● **Instructions for the task**
Return the data below exactly as given, except for the images.

● **Dataset section**
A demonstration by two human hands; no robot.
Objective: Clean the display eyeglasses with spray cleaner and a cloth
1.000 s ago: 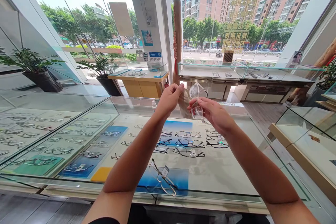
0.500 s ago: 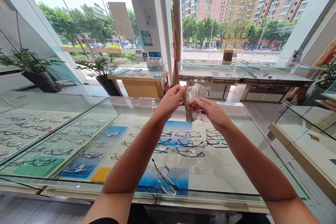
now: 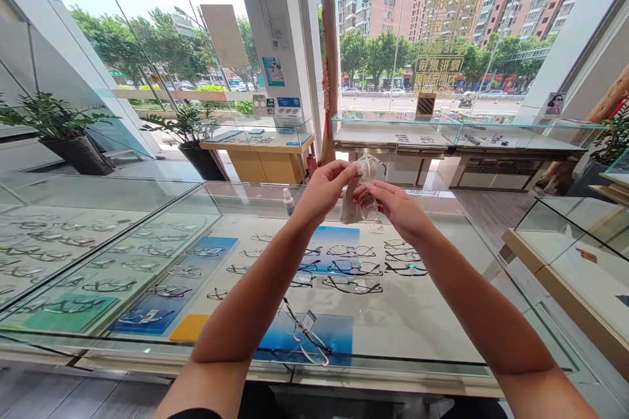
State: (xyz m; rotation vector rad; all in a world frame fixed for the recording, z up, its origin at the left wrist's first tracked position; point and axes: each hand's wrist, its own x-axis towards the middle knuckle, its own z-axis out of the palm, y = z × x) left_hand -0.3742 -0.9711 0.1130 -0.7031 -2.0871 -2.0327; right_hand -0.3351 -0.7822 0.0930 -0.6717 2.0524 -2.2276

● **Answer for this exercise**
A demonstration by two human hands; no robot.
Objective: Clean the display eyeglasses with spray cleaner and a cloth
1.000 s ago: 
0.500 s ago: 
now: 
State: (xyz m; rotation vector rad; all in a world frame fixed for the recording, z up, its origin at the left wrist's first tracked position; point and axes: each hand's wrist, its own x-axis towards the middle knuckle, its own z-axis out of the palm, y = z × x) left_hand -0.3742 -0.9711 0.1130 -0.7031 -2.0871 -2.0327; right_hand -0.3351 -0.7822 0.0930 -0.6717 2.0524 -2.2276

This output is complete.